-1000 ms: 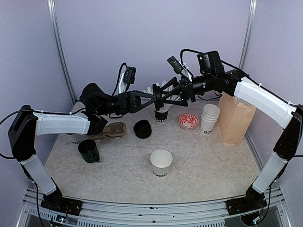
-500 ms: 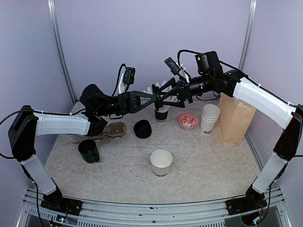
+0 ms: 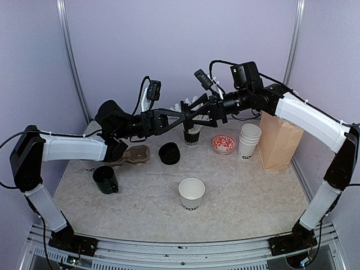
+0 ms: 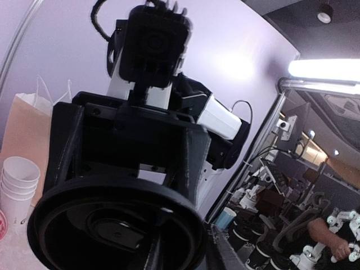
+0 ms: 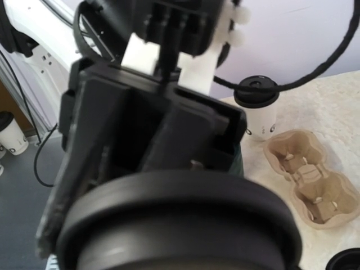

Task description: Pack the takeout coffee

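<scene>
The takeout coffee's white paper cup (image 3: 192, 193) stands open, without its lid, on the table near the front centre. Its flat black lid (image 4: 112, 225) is high above the table's back, where both grippers meet. My left gripper (image 3: 188, 116) pinches the lid's rim, with one finger (image 4: 222, 253) outside it. My right gripper (image 3: 202, 112) reaches in from the right, up against the same lid (image 5: 180, 225). That lid fills the lower right wrist view and hides the right fingers, so their grip does not show.
On the table are a dark green mug (image 3: 105, 179), a cardboard cup carrier (image 3: 132, 154), a stack of black lids (image 3: 169, 153), a black cup of straws (image 3: 192, 136), a red-patterned bowl (image 3: 224, 143), stacked white cups (image 3: 249, 139) and a brown paper bag (image 3: 279, 140).
My right gripper has slid a little to the left, further over the lid held by my left gripper. The left arm has stayed in place.
</scene>
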Motion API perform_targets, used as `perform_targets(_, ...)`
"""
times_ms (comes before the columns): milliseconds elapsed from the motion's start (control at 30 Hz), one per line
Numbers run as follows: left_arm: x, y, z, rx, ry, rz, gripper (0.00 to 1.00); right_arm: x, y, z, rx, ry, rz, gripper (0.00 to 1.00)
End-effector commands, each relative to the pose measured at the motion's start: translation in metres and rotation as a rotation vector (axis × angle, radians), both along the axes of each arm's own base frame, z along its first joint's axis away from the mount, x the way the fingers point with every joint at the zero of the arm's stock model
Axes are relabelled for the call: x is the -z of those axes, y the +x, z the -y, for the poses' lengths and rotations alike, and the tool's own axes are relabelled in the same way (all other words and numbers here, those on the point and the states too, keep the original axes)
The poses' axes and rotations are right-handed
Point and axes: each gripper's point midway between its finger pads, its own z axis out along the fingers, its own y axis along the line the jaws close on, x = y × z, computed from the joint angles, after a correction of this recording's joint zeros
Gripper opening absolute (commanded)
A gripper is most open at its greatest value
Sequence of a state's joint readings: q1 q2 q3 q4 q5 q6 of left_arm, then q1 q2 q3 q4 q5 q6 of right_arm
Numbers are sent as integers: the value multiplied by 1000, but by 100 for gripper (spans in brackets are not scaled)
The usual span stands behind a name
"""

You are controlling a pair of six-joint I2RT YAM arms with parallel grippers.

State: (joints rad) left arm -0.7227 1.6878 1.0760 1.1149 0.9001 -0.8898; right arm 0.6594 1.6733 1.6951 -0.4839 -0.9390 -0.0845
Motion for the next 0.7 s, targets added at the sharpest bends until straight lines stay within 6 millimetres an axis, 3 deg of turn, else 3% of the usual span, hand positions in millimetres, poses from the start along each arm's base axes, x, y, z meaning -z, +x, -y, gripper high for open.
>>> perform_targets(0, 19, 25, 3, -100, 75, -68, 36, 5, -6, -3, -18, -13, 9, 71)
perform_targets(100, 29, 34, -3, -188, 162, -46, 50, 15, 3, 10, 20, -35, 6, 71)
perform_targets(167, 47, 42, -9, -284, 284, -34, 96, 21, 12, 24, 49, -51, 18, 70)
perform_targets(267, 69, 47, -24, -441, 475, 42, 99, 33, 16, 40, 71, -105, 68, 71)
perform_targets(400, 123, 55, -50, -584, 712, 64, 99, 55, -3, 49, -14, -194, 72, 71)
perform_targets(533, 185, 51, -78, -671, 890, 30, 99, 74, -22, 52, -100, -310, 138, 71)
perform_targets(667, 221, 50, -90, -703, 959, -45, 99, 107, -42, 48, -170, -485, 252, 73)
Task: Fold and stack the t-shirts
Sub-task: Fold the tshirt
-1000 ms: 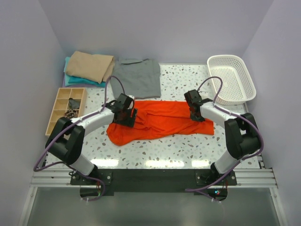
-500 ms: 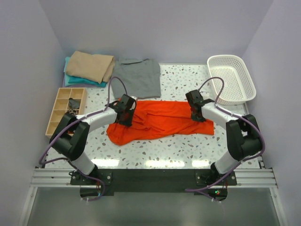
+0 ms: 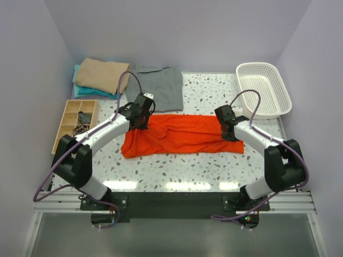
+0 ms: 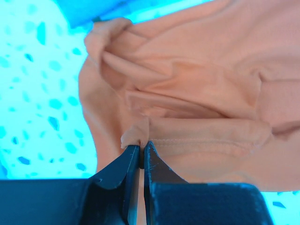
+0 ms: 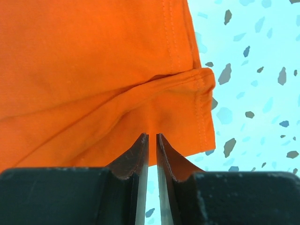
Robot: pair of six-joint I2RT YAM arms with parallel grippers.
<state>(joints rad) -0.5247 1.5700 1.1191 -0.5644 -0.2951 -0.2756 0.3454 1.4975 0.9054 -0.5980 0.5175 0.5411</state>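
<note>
The orange-red t-shirt lies stretched sideways across the middle of the table. My left gripper is at its upper left edge, shut on a small fold of the hem; the cloth looks pale peach in the left wrist view. My right gripper is at the shirt's right end, its jaws shut on a pinch of the orange cloth next to a stitched hem. A grey t-shirt lies flat behind. A folded tan t-shirt rests on a folded teal one at the back left.
A white mesh basket stands at the back right. A wooden compartment tray with small items sits at the left edge. Speckled tabletop shows in front of the orange-red shirt.
My left gripper has shut on the shirt's left edge and drawn it back and to the left. The right gripper has shifted slightly right. The shirt now lies straighter and more stretched.
</note>
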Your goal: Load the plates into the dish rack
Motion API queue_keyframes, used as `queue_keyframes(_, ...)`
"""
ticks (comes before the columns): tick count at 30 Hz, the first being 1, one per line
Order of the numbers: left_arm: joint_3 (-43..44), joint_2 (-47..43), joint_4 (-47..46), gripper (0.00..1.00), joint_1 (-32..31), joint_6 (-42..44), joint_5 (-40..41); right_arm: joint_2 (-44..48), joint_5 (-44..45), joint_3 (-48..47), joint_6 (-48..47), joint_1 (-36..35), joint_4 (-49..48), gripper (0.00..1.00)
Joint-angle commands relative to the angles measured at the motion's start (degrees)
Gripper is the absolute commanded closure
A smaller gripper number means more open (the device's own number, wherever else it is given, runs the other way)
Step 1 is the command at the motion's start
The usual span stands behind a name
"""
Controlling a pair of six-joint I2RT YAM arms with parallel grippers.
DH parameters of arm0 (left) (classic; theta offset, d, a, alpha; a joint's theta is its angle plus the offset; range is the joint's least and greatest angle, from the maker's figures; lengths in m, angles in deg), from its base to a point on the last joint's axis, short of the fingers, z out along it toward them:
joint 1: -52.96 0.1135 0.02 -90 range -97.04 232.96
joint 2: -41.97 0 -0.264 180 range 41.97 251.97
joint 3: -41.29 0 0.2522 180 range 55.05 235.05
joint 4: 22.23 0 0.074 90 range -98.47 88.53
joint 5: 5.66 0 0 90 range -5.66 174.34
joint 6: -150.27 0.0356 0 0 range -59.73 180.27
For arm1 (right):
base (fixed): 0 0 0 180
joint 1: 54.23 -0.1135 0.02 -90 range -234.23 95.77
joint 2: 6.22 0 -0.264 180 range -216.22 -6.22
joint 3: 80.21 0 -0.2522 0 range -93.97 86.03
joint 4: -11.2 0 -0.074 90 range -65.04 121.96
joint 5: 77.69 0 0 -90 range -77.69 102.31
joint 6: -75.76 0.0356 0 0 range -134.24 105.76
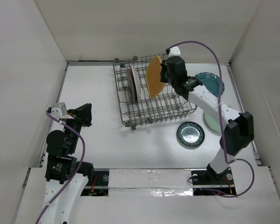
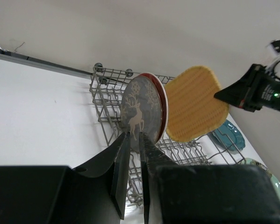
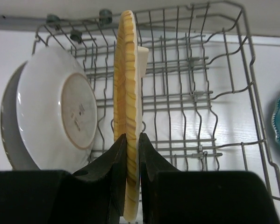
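The grey wire dish rack (image 1: 172, 109) stands at the table's middle back. My right gripper (image 1: 164, 73) is shut on the orange textured plate (image 1: 154, 77) and holds it on edge above the rack's middle; the right wrist view shows its fingers clamping the plate's rim (image 3: 126, 93). The grey-brown plate (image 2: 140, 112) and the red-and-teal floral plate (image 2: 164, 105) stand upright in the rack's left end. My left gripper (image 1: 86, 114) is shut and empty, low at the left, apart from the rack.
The dark teal scalloped plate (image 1: 211, 84) lies right of the rack. The pale mint plate (image 1: 211, 122) lies partly under my right arm. The small teal-rimmed plate (image 1: 190, 134) lies in front of the rack's right end. White walls enclose the table.
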Motion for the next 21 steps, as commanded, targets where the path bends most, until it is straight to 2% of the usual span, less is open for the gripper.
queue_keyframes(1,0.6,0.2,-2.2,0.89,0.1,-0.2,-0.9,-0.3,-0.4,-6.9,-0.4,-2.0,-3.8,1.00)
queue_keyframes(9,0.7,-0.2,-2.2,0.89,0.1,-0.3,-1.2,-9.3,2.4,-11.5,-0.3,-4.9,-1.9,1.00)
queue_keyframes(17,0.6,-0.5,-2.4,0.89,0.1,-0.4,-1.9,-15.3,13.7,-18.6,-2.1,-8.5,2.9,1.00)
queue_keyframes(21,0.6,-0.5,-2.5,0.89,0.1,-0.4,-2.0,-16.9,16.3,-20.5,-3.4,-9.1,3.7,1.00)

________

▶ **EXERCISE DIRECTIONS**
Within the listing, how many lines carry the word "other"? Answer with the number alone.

▶ **ANSWER BOX**
2